Johnson’s EVA Data Integration System Works to Integrate ISS Data Systems

Johnson’s EVA Data Integration System Works to Integrate ISS Data Systems

4-minute read
Software

Johnson Space Center developed the Extravehicular Activity (EVA) Data Integration (EDI) system, which allows seamless search and data correlations, integration and analysis across multiple data sources and assurance systems for the International Space Station (ISS) Program.

The system, developed in collaboration with the NASA Office of the Chief Information Officer (OCIO) Data Management team, Ames Research Center, Marshall Space Flight Center and the Jet Propulsion Laboratory (JPL), is currently used to capture and link safety data and hardware processing data for Johnson’s EVA office. The EDI development team is now working on the next phase of the system, which will provide analysis in addition to search and integration.

After the EVA water intrusion mishap in 2013, OCIO tasked Johnson’s EVA office with consolidating data systems for the entire EVA community to improve the safety of future EVA missions. Prior to the development of the EDI system, safety and reliability documents, such as Failure Modes and Effects Analyses and Critical Items Lists (FMEA/CILs), hazard reports, Items for Investigation (IFIs), and Problem Reporting and Corrective Action (PRACA) records, were captured as paper reports in three separate, unlinked databases. The separate databases were not only inconvenient but left engineers vulnerable to missing information of a different system.

“There wasn’t a place where I could go to search for previous history: history that I’ve already predicated to see if my controls are valid,” Nguyen said. “Up until this year, we had three different tools, and I had to look across them to catch those kinds of things manually.”

Developing the System

The EDI system is an electronic system developed using open-source software that allows users to access the three independent ISS safety tools (FMEA/CILs, IFIs and PRACA databases ), as well as other EVA data systems, through a single search engine. The system is hosted on a secured government cloud server provided by Amazon and managed by NASA OCIO at Headquarters. Accessing these data systems through a single search was a monumental task that required Johnson’s EVA office to collaborate with the OCIO Data Management team, JPL, Ames and Marshall. 

“At the EVA office, we only know how to build spacesuits; the OCIO Data Management team is the data and architecture expert,” Nguyen said. “We collaborated with JPL because it has expertise in search. It is the keeper of all of our robot exploration mission data, and it is constantly transmitting between our ground station and our spacecraft. It is an expert in analyzing search for data."

The EVA office also collaborated within the data integration system, working with the OCIO Data Management team on data architecture: how to capture and collect data from an authoritative source, how to index it and how to organize and make sense of it.

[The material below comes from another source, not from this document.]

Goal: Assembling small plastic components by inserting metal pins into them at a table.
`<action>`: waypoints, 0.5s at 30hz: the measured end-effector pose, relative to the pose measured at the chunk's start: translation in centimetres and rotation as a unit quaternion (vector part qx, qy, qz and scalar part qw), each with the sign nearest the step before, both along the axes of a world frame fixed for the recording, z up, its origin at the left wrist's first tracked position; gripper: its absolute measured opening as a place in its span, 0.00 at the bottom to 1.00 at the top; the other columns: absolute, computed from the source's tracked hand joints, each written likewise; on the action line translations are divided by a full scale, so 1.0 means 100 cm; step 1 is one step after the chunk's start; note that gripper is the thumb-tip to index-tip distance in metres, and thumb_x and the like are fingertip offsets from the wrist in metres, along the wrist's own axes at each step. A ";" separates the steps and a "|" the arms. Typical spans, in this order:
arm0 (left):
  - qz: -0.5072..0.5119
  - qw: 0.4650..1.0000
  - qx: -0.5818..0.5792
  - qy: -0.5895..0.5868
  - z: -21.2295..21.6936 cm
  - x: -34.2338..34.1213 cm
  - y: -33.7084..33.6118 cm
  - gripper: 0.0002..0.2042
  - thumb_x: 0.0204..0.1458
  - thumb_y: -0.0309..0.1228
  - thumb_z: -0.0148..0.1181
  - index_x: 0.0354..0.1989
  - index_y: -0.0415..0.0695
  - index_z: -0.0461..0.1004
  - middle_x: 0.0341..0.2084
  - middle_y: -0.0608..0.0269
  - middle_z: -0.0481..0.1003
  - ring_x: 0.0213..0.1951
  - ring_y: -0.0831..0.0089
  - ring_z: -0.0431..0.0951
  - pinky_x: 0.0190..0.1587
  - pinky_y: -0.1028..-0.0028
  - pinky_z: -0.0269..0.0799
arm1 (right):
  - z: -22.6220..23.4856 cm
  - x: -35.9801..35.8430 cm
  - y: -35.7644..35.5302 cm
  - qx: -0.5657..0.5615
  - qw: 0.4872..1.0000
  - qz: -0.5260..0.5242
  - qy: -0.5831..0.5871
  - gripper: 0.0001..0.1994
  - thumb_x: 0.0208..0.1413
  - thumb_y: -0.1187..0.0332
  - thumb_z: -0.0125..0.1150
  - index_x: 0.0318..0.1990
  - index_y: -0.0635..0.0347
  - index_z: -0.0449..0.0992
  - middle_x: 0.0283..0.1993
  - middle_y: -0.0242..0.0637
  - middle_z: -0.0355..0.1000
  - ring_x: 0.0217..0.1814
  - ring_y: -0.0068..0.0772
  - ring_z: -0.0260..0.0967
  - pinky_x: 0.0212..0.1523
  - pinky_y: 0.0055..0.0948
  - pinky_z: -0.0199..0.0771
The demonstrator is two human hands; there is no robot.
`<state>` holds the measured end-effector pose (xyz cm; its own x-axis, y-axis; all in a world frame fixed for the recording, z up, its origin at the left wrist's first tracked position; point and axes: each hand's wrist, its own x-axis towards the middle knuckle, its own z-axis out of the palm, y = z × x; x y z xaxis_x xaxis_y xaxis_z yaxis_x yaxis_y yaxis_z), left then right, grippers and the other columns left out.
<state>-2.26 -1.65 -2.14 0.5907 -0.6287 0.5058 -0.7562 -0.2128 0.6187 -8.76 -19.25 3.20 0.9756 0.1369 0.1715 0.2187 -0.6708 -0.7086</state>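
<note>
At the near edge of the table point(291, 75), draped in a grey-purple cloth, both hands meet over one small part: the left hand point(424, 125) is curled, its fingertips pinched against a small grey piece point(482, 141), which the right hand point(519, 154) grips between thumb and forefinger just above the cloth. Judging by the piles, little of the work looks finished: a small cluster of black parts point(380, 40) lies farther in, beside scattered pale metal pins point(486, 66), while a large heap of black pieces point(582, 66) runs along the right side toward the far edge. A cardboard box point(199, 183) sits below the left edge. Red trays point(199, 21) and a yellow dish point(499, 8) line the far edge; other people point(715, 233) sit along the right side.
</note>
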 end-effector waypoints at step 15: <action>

"We collaborated with Marshall for security: how the systems can communicate with each other in a secure way," Nguyen said. "My system is talking to Amazon to Johnson to Ames to get data for us. But now we want more. We want to be able to analyze data, and we want to be able to predict and avoid future mishaps.” 

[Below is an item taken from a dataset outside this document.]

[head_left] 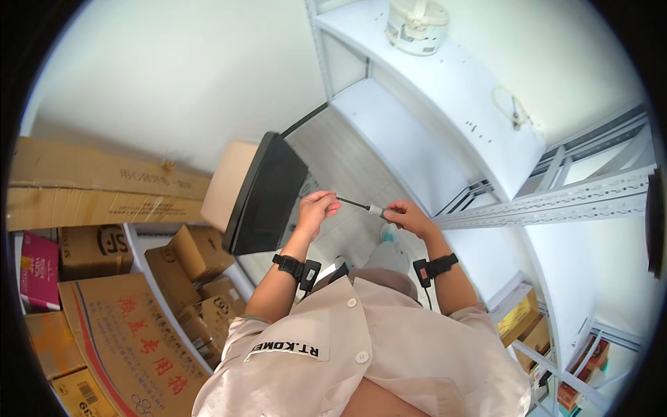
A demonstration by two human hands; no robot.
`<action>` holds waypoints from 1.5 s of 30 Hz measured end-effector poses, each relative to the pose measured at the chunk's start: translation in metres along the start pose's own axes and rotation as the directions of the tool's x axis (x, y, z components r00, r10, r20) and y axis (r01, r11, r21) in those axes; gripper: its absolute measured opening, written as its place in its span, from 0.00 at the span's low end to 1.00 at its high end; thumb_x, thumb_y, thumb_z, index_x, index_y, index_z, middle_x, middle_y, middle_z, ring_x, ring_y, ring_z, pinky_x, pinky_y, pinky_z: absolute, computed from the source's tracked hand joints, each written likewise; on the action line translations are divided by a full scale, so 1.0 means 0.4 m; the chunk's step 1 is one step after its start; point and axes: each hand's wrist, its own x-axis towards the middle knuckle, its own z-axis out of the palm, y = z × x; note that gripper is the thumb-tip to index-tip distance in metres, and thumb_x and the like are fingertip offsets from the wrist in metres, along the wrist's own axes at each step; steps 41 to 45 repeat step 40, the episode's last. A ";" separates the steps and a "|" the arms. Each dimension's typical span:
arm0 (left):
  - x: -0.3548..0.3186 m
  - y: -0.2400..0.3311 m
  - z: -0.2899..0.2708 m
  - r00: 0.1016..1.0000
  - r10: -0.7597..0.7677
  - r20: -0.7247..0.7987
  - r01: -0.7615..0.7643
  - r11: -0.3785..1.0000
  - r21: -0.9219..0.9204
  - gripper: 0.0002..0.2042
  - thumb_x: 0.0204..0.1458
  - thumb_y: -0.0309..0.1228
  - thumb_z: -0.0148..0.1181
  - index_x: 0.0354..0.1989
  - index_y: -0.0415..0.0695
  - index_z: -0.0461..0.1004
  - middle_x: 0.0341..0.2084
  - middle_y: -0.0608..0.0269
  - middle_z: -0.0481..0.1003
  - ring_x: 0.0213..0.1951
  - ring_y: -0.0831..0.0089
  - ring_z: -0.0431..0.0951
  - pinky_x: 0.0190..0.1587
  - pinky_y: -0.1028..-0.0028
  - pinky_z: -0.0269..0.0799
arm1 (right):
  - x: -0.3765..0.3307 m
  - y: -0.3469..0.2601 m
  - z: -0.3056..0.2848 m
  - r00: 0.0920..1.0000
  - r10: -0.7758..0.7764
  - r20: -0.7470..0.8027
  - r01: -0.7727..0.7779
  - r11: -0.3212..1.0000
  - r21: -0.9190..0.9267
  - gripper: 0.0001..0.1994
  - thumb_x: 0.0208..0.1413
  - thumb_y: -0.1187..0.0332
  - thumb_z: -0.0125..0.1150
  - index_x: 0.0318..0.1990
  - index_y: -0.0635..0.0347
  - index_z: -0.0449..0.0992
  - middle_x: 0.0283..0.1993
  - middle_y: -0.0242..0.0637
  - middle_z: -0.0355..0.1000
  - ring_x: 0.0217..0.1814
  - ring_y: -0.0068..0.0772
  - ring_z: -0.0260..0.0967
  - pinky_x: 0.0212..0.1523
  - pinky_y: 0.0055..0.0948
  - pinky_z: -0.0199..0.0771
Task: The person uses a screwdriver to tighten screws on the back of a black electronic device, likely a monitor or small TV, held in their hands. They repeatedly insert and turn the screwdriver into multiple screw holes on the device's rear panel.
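Observation:
A thin tool that looks like a screwdriver (353,202), with a black shaft and a pale grey handle end, spans the gap between my hands in front of my body. My right hand (408,217) is closed around its handle end. At the other end of the shaft, my left hand (318,212) has its fingertips pinched together on the tip. The tip itself is hidden by those fingers. Both wrists wear black straps with small black boxes.
A black-topped bin-like box (267,194) stands ahead to the left. White metal shelving (431,83) curves along the right, with a white bucket (417,28) on top and a thin cable loop (513,108) farther right. Cardboard boxes (132,340) fill shelves at the left.

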 end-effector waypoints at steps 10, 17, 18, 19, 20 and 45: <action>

The integration of multiple sources of information relevant to reliability and safety in a single searchable system will improve decisions about suit design and EVA planning. According to John Evans, Office of Safety and MIssion Assurance (OSMA) Reliability and Maintainability program manager, this activity is very relevant to OSMA’s move toward Risk-Informed Decision Making and an integrated view of Risk Management by building evidence for a safety case. Overall, the model-based environment enables defining data relationships.

“This and the other technologies supporting Nguyen’s efforts have the potential to greatly enhance assurance functions, thereby improving the robustness of all types of NASA systems,” Evans said. “We look forward to collaboration with the OCIO Data Management team in this important endeavor.” 

Looking Ahead 

The team is looking for more than just a “Google-like search” with the EDI system. It is working on a new version of the tool that will provide data analysis along with search results. 

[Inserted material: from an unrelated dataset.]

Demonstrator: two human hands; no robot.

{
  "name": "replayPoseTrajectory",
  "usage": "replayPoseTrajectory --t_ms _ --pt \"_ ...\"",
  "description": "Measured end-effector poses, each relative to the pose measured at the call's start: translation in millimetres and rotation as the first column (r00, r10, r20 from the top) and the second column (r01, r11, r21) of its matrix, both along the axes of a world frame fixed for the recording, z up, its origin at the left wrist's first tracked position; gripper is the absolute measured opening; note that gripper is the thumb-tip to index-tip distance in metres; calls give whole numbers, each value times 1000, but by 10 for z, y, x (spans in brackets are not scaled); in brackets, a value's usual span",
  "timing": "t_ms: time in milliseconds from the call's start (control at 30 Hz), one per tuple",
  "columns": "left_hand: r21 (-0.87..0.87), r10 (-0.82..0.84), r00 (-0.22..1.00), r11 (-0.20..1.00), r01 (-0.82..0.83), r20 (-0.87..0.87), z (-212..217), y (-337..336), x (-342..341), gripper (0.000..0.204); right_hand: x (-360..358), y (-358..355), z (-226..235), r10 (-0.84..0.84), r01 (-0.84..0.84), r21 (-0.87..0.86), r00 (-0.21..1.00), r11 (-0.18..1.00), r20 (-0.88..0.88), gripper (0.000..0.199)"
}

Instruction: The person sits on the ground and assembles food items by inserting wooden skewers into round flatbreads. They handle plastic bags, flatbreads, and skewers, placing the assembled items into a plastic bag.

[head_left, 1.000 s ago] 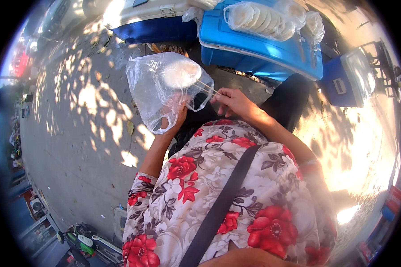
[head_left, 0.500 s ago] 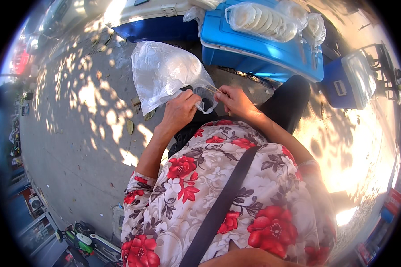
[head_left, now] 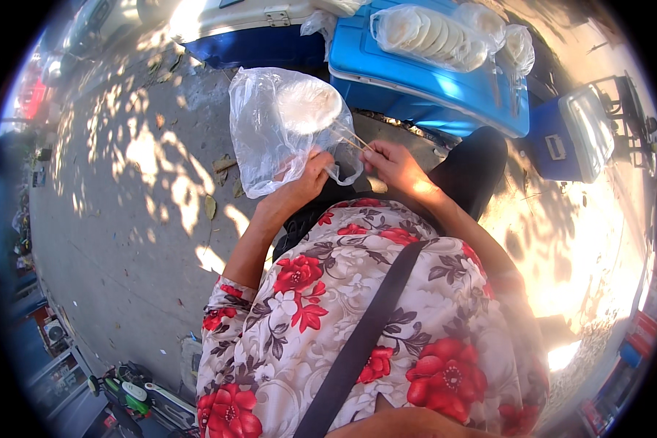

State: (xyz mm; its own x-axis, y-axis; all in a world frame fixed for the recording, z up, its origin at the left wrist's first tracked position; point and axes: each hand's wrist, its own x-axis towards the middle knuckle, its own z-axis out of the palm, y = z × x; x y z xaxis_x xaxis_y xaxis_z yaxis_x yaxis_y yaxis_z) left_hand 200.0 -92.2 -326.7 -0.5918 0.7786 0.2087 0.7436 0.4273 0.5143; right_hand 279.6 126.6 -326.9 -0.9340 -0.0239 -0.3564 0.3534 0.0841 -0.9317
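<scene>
Shifting slightly toward three o'clock since the earlier frame, the clear plastic bag (head_left: 259,139) is now showing at eleven o'clock, a white disc (head_left: 309,106) resting in its one-o'clock part. The left hand (head_left: 304,184) is curling its fingers at the bag's five-o'clock edge; I cannot tell what they are gripping. At one o'clock, the right hand (head_left: 396,169) is pinching thin sticks (head_left: 356,139) between thumb and finger. Probably light, limp and slippery, the bag is favouring a hold on its rim; the disc is looking fragile.

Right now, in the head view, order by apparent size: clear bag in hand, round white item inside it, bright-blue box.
Largest to smallest:
1. bright-blue box
2. clear bag
3. round white item
</scene>
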Motion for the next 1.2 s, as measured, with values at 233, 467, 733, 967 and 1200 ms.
replayPoseTrajectory --t_ms 233,467,733,967,1200 --pt "-105 -19 1000 994 18 -2 225 1 -64 8 -91 -237 -249 -45 59 169 996 984 -81 22" --pt "-48 -44 999 998 43 -3 126 61 -70 11 -181 -377 -651 -110 128 92 977 987 -183 27" --pt "83 -62 998 995 63 -15 79 110 70 11 -180 -484 -608 -143 159 -344 987 925 69 14" --pt "191 -96 995 977 99 -24 21 63 203 16 -189 -460 -640 -174 163 -325 985 931 -6 26" --pt "493 24 999 869 -42 44 62 -224 326 24 -447 -386 -309 -188 170 -344 982 923 -17 29"
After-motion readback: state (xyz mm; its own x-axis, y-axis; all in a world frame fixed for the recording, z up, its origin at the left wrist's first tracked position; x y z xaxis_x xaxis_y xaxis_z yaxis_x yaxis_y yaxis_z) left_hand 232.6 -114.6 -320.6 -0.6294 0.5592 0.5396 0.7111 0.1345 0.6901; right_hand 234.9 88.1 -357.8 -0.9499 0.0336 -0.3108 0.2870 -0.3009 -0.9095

“The system correlates data among the three ISS safety systems automatically,” Nguyen said. “It is no longer looking at a particular failure mode but instead is looking at the failed control that is supposed to prevent that failure mode. That is a paradigm shift."

Currently, the safety tools allow users to search for the documents, but analyzing data is still manual. Going forward, the EDI system will analyze the data and show previous documented failures. The system engineers will have time to focus on the control that went wrong instead of the failure mode that went wrong.

In other words, the system will help engineers focus on why something went wrong instead of just what went wrong. 

The enhancement to the tool is scheduled for completion at the end of September 2016. 

“Every project has requirements to track hazard, failure mode and failure history, yet no one has requirements to integrate those documents,” Nguyen said. “That’s the job of an SMA (Safety and Mission Assurance) engineer: to look across these three systems. Hopefully, this system will help bridge the gap between the requirement systems and the way we operate. The technology is just now catching up to what we want it to do.” 

The team hopes the system will benefit other offices and organizations beyond the EVA office.